Beginning with the line that holds "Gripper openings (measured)" in the data below, give again every line through the one that holds "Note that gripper", exactly as written.
━━━━━━━━━━━━━━━━━━━━
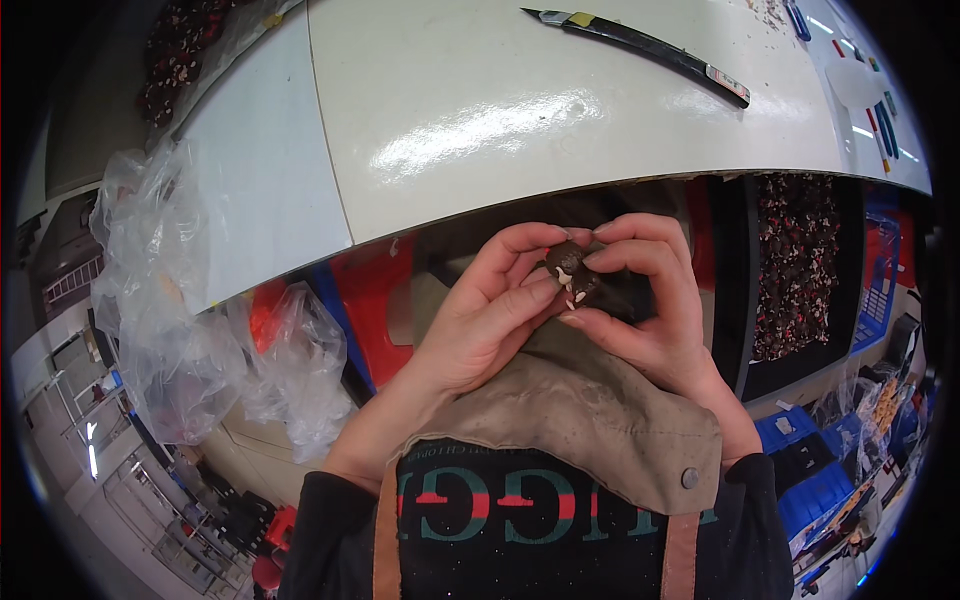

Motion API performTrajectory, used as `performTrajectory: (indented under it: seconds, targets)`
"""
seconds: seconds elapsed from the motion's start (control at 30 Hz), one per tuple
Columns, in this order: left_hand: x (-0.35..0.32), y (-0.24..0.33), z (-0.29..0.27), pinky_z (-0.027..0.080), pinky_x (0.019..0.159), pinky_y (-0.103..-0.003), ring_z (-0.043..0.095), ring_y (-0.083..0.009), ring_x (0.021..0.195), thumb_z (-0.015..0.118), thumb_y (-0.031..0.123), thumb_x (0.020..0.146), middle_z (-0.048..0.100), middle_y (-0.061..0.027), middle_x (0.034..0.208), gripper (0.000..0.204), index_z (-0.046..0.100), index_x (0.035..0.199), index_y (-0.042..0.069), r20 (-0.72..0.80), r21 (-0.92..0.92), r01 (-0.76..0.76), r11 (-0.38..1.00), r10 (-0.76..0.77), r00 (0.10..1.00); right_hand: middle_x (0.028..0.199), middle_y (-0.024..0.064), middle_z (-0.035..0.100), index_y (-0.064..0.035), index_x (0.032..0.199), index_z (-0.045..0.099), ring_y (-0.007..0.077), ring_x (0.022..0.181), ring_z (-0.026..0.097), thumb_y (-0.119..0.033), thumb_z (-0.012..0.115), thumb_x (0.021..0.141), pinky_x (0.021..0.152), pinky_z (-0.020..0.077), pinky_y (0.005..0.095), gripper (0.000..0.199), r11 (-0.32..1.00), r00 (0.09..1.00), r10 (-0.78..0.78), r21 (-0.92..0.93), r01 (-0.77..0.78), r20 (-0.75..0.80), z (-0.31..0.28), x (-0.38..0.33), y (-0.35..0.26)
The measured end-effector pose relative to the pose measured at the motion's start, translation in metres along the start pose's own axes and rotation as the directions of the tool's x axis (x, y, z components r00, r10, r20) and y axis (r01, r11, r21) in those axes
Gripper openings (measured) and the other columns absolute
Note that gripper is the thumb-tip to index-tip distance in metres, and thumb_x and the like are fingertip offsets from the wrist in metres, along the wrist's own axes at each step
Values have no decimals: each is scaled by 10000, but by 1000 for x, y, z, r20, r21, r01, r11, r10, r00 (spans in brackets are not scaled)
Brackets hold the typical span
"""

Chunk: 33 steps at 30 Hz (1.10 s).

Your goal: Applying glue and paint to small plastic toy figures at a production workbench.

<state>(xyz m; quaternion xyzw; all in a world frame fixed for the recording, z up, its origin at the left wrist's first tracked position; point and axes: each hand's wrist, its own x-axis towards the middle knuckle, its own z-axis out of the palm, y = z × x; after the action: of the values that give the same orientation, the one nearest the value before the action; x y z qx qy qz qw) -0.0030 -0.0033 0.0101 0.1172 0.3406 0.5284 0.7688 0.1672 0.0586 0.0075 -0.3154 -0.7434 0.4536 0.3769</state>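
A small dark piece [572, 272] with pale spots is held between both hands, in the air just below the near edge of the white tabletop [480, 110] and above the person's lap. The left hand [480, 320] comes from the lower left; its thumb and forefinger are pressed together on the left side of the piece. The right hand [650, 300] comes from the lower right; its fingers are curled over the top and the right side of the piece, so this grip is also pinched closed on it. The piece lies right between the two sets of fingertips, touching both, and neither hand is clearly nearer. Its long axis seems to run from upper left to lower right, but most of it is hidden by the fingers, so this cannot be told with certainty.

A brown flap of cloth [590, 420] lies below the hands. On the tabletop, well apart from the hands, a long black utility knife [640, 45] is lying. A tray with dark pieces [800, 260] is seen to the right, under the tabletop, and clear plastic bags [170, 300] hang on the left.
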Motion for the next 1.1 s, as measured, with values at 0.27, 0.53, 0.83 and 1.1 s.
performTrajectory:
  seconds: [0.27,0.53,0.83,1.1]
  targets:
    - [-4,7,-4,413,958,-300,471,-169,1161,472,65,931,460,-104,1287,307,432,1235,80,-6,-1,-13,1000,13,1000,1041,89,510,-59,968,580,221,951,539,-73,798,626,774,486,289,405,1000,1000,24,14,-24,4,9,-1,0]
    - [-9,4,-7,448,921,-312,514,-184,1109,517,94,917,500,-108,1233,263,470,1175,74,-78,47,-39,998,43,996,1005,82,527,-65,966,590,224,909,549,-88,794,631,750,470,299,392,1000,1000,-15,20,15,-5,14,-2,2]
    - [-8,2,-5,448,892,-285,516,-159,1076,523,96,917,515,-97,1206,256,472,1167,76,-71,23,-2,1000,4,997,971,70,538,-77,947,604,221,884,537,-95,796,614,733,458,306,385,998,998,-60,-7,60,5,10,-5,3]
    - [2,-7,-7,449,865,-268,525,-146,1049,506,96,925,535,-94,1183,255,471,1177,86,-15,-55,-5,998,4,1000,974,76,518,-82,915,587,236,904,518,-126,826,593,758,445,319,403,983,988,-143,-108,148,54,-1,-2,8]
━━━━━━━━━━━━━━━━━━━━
» **SOLUTION TO THE EXERCISE**
Gripper openings (measured) and the other columns absolute
Note that gripper is the thumb-tip to index-tip distance in metres, and thumb_x and the like are fingertip offsets from the wrist in metres, along the wrist's own axes at each step

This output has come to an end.